Returning to theaters after a two-year, pandemic-induced hiatus, the 22nd installment of the Animation Show of Shows is a rich and lovingly curated sampler of animated shorts from around the world. This program is often the first stop for short films that find themselves on your annual Academy Award nominated shorts ballots, and this year’s offerings boast a number of standout candidates. The four-minute “Beyond Noh,” by Patrick Smith and Kaori Ishida, is a blitz through the history of the mask, ranging from Japanese Noh masks to tribal ritual masks to modern Halloween masks; precisely framed and photographed, the images seem to perform a dance of their own. Geoffroy de Crécy’s “Empty Places” is one of a couple of shorts that, incidentally or not, speak to our collective experience over the past few years. In this case, a Leftovers-style rapture appears to have occurred, leaving the world populated by machines that continue to run, as if unbothered by a wildly different planet.

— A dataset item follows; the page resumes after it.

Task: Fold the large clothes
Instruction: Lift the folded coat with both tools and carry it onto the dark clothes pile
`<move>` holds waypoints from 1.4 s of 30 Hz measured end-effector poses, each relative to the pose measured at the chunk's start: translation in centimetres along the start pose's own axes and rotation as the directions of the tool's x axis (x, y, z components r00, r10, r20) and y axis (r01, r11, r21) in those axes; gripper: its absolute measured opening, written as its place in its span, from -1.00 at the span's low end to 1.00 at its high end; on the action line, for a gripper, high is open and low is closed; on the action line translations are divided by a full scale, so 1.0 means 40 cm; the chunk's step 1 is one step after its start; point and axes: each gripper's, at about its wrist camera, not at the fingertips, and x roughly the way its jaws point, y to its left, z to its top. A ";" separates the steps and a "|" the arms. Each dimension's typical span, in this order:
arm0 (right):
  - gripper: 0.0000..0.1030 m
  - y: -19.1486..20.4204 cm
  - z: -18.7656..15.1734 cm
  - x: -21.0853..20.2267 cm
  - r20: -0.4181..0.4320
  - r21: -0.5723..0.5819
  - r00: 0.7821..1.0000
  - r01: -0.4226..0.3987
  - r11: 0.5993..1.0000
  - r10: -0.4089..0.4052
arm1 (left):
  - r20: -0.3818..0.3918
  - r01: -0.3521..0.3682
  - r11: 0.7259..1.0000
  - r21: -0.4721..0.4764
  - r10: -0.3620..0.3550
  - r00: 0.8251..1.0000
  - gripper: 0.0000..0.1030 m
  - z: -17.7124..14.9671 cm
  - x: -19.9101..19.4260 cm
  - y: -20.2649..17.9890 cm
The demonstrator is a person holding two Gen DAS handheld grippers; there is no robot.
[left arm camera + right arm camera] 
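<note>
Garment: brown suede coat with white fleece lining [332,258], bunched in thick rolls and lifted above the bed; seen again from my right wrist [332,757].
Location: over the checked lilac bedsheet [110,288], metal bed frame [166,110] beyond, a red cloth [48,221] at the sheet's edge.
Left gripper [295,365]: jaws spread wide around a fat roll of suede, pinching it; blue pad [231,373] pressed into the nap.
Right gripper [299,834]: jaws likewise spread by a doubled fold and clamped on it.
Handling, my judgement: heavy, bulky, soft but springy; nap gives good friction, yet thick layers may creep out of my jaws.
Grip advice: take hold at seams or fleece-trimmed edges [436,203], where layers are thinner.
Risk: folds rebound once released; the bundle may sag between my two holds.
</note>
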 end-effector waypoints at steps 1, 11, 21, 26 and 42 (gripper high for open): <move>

My two favorite films come right in the middle of the program. “Zoizoglyphe” is a debut film by the French animator Jeanne Apergis, constructed from minimalist hand-drawn birds that look a lot like musical notes. They arrange in increasingly complex patterns, and the film’s soundtrack grows more elaborate along with them. The comedic highlight of this Animation Show of Shows is “Rain (Deszcz),” Piotr Milczarek’s darkly hilarious short about an unlikely series of events that transpires on the roof of a humdrum office complex. The final half hour of the program is devoted to a 4K restoration of the 1987 Oscar winner by Frederick Back, The Man Who Planted Trees. Narrated by Christopher Plummer, the fable-like film is a stirring ecological tale with an open-ended sense of style and composition.